Well statistics would say that you have to offer high interest savings. Statistically, it is your best bet, but this may not be the right answer. The accuracy may be <30% and once you have made this automated offer you can’t make another.
The problem is that this approach is treating you like a segment or group (people like Peter bought this) rather than as an individual, and as Sherlock Homes, says in the Sign of Four, “While the individual man is an insoluble puzzle, in the aggregate he becomes a mathematical certainty. You can, for example, never foretell what any one man will do, but you can say with precision what an average number will be up to. Individuals vary, but percentages remain constant. So says the statistician.”
In this case I suggest the answer is to use a human. Talk to the Customer and determine the real need. Sure it costs more, but the accuracy jumps from 10-35% up to 90%. Most importantly Customer acceptance (10x) and satisfaction (+10%) also increase.
So really the choice is, do I go for the cheap and inaccurate or the expensive and accurate? This is really the decision you have to make.
Now think about what your offer might be if the Customer has a new job, is getting married, moving house or having a child. As you can imagine there could be many possible offers – or even combinations of offers.

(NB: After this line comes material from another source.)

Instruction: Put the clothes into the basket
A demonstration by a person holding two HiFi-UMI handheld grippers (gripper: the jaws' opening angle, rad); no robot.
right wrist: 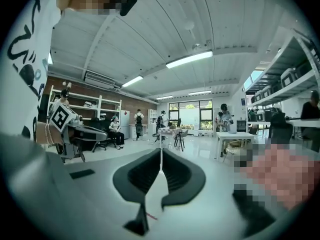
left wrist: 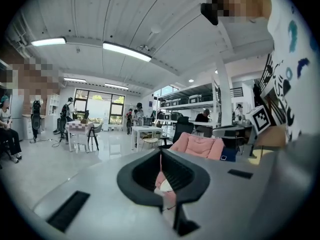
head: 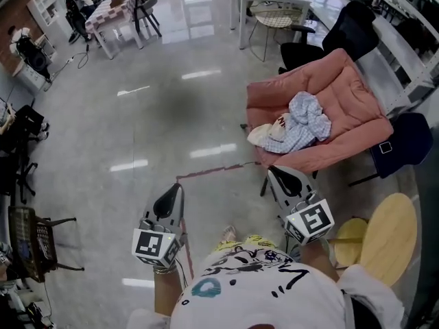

So I suggest there are two questions you need to ask when planning your communications
• Does this absolutely have to be in real-time?
• Is there a clear one-to-one link between the activity and an offer?
If the answer is Yes then you can automate your communication but if it isn’t, then you need to consider using a different approach (like calling the customer) or relying upon your statistical methods getting it more right than wrong.
Marketing may well be the Right Product to the Right Customer at the Right Time, but now we can determine the Right time, I believe it could be better phrased as “Detect the Change, Determine the Need, Answer the Need”.
Some of you will think that I am criticising Statisticians unfairly. This isn’t true. I have met and worked with many statisticians and I can say that 62.9% of them were nice guys – give or take a 3% sampling error.
Since I originally wrote this article the very recent (2017) rise in the availability of AI and machine-learning chatbots means that it will (soon) become possible to communicate in an automated way (without the use of humans) but with better accuracy than that offered by ‘statistical inference’. So it will be possible to hand over the Large Deposit Lead to a chatbot and ask them to discuss this with the customer to determine and address the appropriate need.
I will leave you with a German Joke.
Hans and Johann go off into the woods to do some hunting.
Hans comes into a clearing and sees a rabbit on the other side. Crouching down he gets his rifle out, aims and fires but he misses to the left.
Sheiße. So he takes a breath, aims and fires again but this time he misses to the right.
Hans then puts his rifle back into its case at which Johann says, “Why are you doing that?”
To which Hans replies, “Statistically ze rabbit is dead.”
PS. No Statisticians were harmed in the making of this article.